A new, sophisticated breed of cyber-crooks targeting bank accounts belonging to businesses and high-net worth individuals around the world may have stolen EUR60 million over the last year, according to an investigation from McAfee and Guardian Analytics.
The pair say that they have observed a crime ring building on the established Zeus and SpyEye malware to develop attacks against at least 60 financial institutions in Europe, the US and Latin America.
Most Zeus/SpyEye attacks rely on manual components and active participation by the fraudster, using social engineering to compromise computers before planting malware and executing a Man-in-the-Browser attack to skim details that let them carry out transfers.
In contrast, although there can be live intervention in the most high-value transactions, most of the new 'High Roller' process is completely automated, allowing repeated thefts once the system has been launched at a given financial institution or for a given Internet banking platform.

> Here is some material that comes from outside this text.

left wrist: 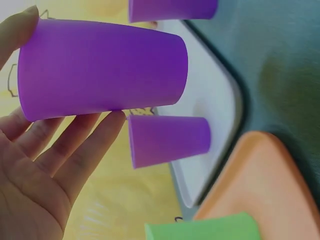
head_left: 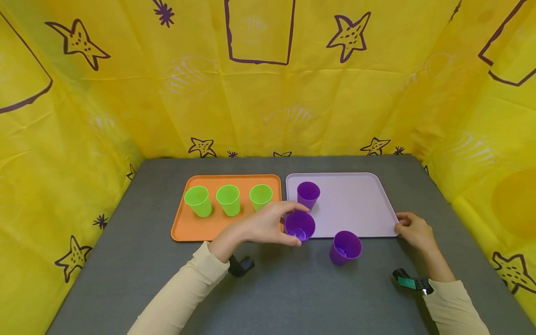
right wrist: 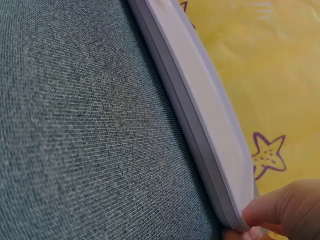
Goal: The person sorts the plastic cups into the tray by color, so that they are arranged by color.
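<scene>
My left hand (head_left: 272,223) grips a purple cup (head_left: 299,226) by its sides, with the mouth facing up, close over the near left part of the lilac tray (head_left: 351,204). In the left wrist view, the thumb is on one side of the held cup (left wrist: 102,70) and the fingers are on the other. A second purple cup (head_left: 308,194) stands upright on the tray's left side, just behind the held one. Another purple cup (head_left: 345,248) stands on the table in front of the tray. My right hand (head_left: 415,231) pinches the tray's near right corner, thumb on the rim (right wrist: 232,205).
An orange tray (head_left: 226,232) lies left of the lilac one. Three green cups stand on it in a row: a left one (head_left: 198,201), a middle one (head_left: 228,200) and a right one (head_left: 260,196). Yellow patterned cloth (head_left: 268,93) hangs behind and beside the grey table (head_left: 293,298).
</scene>
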Tool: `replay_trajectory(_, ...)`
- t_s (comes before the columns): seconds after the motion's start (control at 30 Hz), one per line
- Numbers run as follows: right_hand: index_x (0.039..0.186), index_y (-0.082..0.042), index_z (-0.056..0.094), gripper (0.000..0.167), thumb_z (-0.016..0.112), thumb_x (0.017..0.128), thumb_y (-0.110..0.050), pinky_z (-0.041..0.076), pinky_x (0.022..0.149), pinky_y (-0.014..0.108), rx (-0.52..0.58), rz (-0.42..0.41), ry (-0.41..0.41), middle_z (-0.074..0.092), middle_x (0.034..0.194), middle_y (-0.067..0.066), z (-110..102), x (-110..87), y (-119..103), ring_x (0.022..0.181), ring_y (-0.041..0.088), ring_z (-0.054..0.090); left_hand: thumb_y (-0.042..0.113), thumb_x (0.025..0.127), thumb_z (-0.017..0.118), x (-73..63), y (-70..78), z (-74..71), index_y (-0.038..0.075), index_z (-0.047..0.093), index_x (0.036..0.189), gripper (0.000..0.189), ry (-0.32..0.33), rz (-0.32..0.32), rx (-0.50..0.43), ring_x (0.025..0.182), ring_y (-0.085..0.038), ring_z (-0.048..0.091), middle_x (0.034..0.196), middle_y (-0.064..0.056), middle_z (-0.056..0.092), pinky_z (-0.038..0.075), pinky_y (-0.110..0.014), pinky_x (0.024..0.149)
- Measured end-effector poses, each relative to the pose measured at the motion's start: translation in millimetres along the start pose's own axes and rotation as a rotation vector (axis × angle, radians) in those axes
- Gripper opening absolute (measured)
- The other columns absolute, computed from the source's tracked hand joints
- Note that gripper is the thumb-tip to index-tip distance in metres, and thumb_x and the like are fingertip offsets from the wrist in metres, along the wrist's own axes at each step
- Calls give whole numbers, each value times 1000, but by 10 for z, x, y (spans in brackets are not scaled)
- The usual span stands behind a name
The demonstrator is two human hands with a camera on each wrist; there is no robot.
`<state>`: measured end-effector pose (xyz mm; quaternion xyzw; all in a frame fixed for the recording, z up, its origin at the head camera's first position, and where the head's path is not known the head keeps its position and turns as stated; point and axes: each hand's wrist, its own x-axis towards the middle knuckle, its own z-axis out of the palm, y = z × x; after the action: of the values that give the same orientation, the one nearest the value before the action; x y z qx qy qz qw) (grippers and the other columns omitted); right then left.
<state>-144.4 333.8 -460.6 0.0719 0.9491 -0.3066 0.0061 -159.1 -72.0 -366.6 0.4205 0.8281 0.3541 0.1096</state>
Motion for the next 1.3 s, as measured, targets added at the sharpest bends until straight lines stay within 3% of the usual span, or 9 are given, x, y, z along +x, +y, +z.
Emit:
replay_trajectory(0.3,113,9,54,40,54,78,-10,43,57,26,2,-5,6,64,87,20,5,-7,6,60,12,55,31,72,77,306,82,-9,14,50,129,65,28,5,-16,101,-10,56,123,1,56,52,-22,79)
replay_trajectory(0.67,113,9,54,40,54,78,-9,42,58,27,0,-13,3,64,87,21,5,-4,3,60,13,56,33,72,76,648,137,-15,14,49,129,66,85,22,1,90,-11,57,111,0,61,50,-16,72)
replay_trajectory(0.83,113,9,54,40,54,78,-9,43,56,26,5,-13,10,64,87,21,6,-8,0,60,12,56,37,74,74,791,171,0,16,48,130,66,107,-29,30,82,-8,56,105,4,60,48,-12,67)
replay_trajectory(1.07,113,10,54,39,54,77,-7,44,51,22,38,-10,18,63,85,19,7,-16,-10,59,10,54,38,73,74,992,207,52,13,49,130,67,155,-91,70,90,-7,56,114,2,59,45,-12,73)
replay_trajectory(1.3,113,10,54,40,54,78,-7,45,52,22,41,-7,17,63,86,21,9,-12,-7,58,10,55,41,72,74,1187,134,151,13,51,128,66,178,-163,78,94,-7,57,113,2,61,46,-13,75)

In March crooks used server-side automated attacks to compromise more than 5000 - mainly business - accounts at two Dutch banks, attempting to wire around EUR35.6 million out of the country in transfers of up to EUE100,000 a time.
All of the attacks spotted by McAfee could bypass complex multi-stage authentication and chip and PIN. Unlike recent attacks that collect simple form authentication data - a security challenge question, a one-time token, or PIN - this can get past the extensive physical authentication required by swiping a card in a reader and typing the input into a field.
Separately, Jonathan Evans, director general of the UK's domestic security service, MI5, has claimed in a speech that state-sponsored cyber-attacks cost a single listed UK company around £800 million in lost potential revenues.
Evans says that his organisation is fighting "astonishing" levels of cyber attacks on UK industry, warning that the Olympic Games will prove an "attractive target" for terrorists".